The data must be given again in full, with no line altered.

::::

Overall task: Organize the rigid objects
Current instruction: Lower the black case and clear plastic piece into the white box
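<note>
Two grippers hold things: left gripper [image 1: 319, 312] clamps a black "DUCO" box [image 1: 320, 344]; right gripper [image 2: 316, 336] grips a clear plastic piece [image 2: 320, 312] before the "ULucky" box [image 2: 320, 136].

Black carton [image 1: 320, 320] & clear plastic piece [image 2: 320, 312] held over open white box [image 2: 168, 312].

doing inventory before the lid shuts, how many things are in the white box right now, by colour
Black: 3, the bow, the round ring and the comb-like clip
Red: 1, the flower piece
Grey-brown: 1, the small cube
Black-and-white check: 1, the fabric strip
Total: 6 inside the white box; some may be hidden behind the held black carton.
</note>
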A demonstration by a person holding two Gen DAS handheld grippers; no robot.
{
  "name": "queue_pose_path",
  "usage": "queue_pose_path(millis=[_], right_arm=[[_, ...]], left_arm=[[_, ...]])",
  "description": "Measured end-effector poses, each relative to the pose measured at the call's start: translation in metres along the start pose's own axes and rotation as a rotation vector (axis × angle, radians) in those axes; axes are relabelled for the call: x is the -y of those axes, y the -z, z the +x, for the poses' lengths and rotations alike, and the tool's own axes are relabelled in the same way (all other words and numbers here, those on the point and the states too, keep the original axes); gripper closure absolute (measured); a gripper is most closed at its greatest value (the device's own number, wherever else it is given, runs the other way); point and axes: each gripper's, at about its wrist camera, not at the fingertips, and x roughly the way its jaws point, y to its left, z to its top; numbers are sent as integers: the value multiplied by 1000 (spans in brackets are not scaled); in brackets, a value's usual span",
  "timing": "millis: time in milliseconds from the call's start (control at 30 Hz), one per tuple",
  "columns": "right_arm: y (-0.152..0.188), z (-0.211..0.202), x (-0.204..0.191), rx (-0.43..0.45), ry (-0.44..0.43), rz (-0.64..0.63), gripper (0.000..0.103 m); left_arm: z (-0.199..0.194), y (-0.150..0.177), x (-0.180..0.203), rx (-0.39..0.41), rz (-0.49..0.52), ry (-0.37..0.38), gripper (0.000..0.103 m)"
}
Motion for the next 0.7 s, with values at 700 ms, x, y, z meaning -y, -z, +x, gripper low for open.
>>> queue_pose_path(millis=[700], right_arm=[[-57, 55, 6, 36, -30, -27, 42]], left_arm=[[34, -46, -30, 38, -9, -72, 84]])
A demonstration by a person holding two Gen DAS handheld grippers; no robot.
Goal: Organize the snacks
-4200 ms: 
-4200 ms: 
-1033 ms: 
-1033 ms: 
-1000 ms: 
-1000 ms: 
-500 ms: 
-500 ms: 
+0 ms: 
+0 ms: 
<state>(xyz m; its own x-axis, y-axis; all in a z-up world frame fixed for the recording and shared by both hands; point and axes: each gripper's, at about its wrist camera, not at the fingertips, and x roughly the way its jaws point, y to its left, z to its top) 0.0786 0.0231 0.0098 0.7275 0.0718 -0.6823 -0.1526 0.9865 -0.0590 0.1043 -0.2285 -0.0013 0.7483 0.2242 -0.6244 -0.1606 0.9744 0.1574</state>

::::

Solution to the exercise:
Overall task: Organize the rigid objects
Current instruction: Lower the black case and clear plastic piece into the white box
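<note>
Two grippers hold things: left gripper [image 1: 319, 312] clamps a black "DUCO" box [image 1: 320, 344]; right gripper [image 2: 316, 336] grips a clear plastic piece [image 2: 320, 312] before the "ULucky" box [image 2: 320, 136].

Black carton [image 1: 320, 320] & clear plastic piece [image 2: 320, 312] held over open white box [image 2: 168, 312].

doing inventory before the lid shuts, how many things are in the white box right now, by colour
Black: 3, the bow, the round ring and the comb-like clip
Red: 1, the flower piece
Grey-brown: 1, the small cube
Black-and-white check: 1, the fabric strip
Total: 6 inside the white box; some may be hidden behind the held black carton.
</note>
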A demonstration by a person holding two Gen DAS handheld grippers; no robot.
{
  "name": "queue_pose_path",
  "usage": "queue_pose_path(millis=[_], right_arm=[[_, ...]], left_arm=[[_, ...]])",
  "description": "Measured end-effector poses, each relative to the pose measured at the call's start: translation in metres along the start pose's own axes and rotation as a rotation vector (axis × angle, radians) in those axes; axes are relabelled for the call: x is the -y of those axes, y the -z, z the +x, for the poses' lengths and rotations alike, and the tool's own axes are relabelled in the same way (all other words and numbers here, those on the point and the states too, keep the original axes); gripper closure absolute (measured); a gripper is most closed at its greatest value (the device's own number, wherever else it is given, runs the other way); point and axes: each gripper's, at about its wrist camera, not at the fingertips, and x roughly the way its jaws point, y to its left, z to its top; numbers are sent as integers: the value multiplied by 1000 (spans in brackets are not scaled); in brackets, a value's usual span",
  "timing": "millis: time in milliseconds from the call's start (control at 30 Hz), one per tuple",
  "columns": "right_arm: y (-0.152..0.188), z (-0.211..0.202), x (-0.204..0.191), rx (-0.43..0.45), ry (-0.44..0.43), rz (-0.64..0.63), gripper (0.000..0.103 m); left_arm: z (-0.199..0.194), y (-0.150..0.177), x (-0.180..0.203), rx (-0.39..0.41), rz (-0.49..0.52), ry (-0.37..0.38), gripper (0.000..0.103 m)"
}
Motion for the next 0.7 s, with values at 700 ms, x, y, z meaning -y, -z, +x, gripper low for open.
>>> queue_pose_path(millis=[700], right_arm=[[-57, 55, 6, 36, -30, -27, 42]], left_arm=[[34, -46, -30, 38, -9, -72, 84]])
A demonstration by a person holding two Gen DAS handheld grippers; no robot.
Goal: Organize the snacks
-4200 ms: 
-4200 ms: 
-1033 ms: 
-1033 ms: 
-1000 ms: 
-1000 ms: 
-500 ms: 
-500 ms: 
+0 ms: 
+0 ms: 
<state>(xyz m; its own x-axis, y-axis; all in a z-up world frame fixed for the recording and shared by both hands; point and axes: each gripper's, at about its wrist camera, not at the fingertips, and x roughly the way its jaws point, y to its left, z to its top) 0.0786 0.0231 0.0098 0.7275 0.0718 -0.6823 -0.1526 0.9865 -0.0590 0.1043 -0.2285 -0.0013 0.7483 0.2242 -0.6244 -0.1606 0.9744 0.1574</state>

The output as shown is complete.